И в лесе трепетали ветки Сюда стекались наши предки, Теснилися со всех сторон Ударом суеверной стали Вдруг гром в бесшумных небесах В беседе дружеского круга Столь неожиданный набег Привел моголов в изумленье Ужасны суздальцев набеги Он сам невольно мчится вслед И вдруг, умчавшись с быстротой
Наст. изд.
И в лесе зеленелись ветки

[В автографе эти строки зачеркнуты, вместо них восстановлены зачеркнутые ранее строки:]

Стекалися со всех сторон Сюда с дарами наши предки Ударами их верной стали Вдруг гром в бестучных небесах В беседах дружеского круга

[В автографе вычеркнуты автором. Исключены и из наст. изд.]
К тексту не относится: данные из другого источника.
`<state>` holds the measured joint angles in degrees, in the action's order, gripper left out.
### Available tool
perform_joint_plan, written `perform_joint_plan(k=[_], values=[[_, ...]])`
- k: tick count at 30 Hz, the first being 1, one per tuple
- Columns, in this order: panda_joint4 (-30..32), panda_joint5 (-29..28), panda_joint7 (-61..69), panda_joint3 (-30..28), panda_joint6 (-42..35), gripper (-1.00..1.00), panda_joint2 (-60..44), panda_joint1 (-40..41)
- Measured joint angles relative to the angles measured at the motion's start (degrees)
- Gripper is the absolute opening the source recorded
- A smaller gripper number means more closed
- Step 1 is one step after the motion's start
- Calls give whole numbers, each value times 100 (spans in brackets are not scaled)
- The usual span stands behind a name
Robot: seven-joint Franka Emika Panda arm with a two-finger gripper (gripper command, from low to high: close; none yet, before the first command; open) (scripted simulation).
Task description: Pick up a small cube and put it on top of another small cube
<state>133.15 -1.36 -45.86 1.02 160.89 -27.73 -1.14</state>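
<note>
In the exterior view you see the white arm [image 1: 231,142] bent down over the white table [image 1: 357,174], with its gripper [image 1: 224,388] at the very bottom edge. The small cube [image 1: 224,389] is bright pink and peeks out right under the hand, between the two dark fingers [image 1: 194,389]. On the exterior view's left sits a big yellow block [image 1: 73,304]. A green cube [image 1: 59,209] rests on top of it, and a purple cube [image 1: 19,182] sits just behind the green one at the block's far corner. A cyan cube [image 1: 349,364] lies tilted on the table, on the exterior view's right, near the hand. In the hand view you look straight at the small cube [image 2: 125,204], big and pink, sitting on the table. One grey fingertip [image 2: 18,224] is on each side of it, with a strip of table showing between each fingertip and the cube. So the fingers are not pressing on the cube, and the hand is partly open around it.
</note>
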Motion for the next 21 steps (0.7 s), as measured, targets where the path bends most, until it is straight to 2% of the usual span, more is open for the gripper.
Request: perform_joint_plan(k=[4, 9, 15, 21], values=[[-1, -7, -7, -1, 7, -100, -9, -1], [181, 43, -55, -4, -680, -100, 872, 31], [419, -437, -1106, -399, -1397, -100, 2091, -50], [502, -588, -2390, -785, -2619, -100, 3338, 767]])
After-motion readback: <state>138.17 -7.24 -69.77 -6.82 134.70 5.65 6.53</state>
Ужасен сих бойцов набег Он сам невольно мчится вспять И вдруг, сраженный быстротой

Возникновение у Веневитинова замысла поэмы, возможно, было связано со знакомством с «Думами» Рылеева, вышедшими в конце 1824 г. в Москве. Во всяком случае, поэма была написана не раньше 1823 г., ибо в тексте ее встречаются образы, восходящие к веневитиновскому переводу из Вергилия «Знамения перед смертью Цезаря», датированному 1823 г.

Судя по сохранившимся отрывкам, в основу поэмы был положен известный сюжет о гибели рязанского княжича Федора и его жены Евпраксии во время нашествия Батыя. Сюжет этот передавался в «Истории Государства Российского» Карамзина (т. 3, СПб., 1816, с. 270), в «Русском временнике, сиречь летописце» (ч. I, М., 1820). Однако оптимистический пафос «Евпраксии» (описание победы рязанских ратников над войском Батыя) связывает ее с одноименной трагедией Державина, заканчивающейся разгромом Батыя под Рязанью, что противоречило исторической правде.

В середине 20-х годов к сюжету о княжиче Федоре обратился и Грибоедов, начав работать над трагедией «Федор Рязанский» (см.: Краснов П. С. О «Федоре Рязанском». — Русская литература, 1973, No 3, с. 104-107). Случайное ли это совпадение или же результат возможных творческих контактов Грибоедова и Веневитинова? — Вопрос этот требует дополнительных разысканий. Вот некоторые факты из биографий обоих поэтов: Грибоедов часто в середине 20-х годов бывал в Москве, был в приятельских отношениях с В. Одоевским, с которым сам Веневитинов познакомился, по свидетельству Погодина, именно в доме Грибоедовых (см. погодинские записки о Д. Веневитинове. — ГВЦ, ф. 231, 1, 28, 2); Веневитинов настоятельно просит Шевырева переслать MB Грибоедову (см. письмо к Шевыреву). Все это позволяет предположить, что контакты между Веневитиновым и Грибоедовым были.